WORK ITEM ::
Exactly reproduce the lines from the top of the entries below through the line containing "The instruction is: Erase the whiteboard", with both ends included.

[Opening EXERCISE DATA section]

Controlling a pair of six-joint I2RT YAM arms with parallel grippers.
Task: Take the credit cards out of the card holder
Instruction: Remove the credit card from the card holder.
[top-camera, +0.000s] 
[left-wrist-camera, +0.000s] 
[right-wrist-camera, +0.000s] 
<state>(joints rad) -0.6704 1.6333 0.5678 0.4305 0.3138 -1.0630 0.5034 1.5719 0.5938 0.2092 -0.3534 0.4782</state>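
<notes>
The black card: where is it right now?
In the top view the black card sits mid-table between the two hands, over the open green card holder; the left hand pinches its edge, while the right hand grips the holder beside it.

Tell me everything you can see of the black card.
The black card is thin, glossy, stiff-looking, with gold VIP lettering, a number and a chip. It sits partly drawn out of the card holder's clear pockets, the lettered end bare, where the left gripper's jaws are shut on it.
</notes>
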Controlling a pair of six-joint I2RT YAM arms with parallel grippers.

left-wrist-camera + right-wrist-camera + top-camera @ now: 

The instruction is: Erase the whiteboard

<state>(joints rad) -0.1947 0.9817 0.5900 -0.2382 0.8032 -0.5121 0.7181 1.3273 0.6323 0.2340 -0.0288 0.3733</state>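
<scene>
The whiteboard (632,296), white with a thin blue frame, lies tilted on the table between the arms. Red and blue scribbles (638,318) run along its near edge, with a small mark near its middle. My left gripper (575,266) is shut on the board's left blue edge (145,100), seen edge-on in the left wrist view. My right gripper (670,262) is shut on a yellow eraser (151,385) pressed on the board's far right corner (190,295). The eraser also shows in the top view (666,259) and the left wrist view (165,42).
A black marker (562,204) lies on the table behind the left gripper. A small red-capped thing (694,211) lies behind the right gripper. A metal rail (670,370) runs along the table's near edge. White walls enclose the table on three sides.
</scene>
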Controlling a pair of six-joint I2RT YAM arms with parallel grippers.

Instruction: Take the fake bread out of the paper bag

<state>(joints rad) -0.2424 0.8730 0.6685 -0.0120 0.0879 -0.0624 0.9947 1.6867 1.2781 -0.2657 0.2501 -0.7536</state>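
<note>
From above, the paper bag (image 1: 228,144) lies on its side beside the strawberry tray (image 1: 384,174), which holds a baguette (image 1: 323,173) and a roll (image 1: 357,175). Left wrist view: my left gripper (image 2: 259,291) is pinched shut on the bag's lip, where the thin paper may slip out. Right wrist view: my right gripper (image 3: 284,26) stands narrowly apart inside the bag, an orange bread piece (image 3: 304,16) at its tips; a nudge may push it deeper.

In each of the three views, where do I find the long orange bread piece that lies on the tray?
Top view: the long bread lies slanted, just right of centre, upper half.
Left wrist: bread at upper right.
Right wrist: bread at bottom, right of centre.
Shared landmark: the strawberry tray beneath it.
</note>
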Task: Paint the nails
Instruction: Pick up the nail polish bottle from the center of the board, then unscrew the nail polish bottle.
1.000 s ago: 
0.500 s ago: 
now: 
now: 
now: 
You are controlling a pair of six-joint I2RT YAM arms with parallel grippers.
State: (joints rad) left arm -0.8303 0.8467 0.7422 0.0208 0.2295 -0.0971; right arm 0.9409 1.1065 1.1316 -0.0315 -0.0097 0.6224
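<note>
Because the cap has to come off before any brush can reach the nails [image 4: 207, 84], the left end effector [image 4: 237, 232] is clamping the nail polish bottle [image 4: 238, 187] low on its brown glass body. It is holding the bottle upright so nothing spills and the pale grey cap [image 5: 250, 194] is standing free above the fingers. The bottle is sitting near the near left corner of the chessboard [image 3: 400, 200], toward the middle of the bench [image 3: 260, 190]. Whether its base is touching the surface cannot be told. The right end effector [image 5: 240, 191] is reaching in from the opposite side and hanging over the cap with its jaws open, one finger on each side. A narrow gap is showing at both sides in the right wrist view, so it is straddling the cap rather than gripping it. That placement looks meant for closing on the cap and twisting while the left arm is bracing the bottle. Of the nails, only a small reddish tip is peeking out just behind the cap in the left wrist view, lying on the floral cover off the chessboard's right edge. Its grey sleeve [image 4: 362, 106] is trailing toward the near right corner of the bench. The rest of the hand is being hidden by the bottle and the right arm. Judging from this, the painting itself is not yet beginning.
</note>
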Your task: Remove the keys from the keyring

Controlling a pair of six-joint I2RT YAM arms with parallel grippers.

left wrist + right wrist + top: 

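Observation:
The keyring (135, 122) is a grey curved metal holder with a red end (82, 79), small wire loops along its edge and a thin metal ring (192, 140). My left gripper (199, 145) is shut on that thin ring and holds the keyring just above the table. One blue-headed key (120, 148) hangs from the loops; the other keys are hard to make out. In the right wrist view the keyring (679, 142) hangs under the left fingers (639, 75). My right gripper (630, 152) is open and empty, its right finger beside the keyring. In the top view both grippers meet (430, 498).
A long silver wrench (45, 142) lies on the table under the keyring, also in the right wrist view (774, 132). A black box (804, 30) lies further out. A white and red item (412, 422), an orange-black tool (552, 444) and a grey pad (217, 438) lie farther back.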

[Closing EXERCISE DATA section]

TASK OUTPUT ::
Controlling a pair of six-joint I2RT YAM arms with parallel grippers.
Task: Take the credit cards out of the card holder
Instruction: Remove the credit card from the card holder.
[top-camera, +0.000s] 
[left-wrist-camera, +0.000s] 
[right-wrist-camera, +0.000s] 
<state>(joints rad) -0.6704 1.6333 0.5678 0.4305 0.3138 -1.0630 0.5034 1.5719 0.5938 0.2092 -0.3534 0.4782</state>
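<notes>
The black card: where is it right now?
In the top view the black card sits mid-table between the two hands, over the open green card holder; the left hand pinches its edge, while the right hand grips the holder beside it.

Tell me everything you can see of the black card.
The black card is thin, glossy, stiff-looking, with gold VIP lettering, a number and a chip. It sits partly drawn out of the card holder's clear pockets, the lettered end bare, where the left gripper's jaws are shut on it.
</notes>
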Controlling a pair of six-joint I2RT YAM arms with parallel grippers.

left-wrist-camera + right-wrist-camera + top-camera @ now: 

The instruction is: Erase the whiteboard

This output requires nothing more.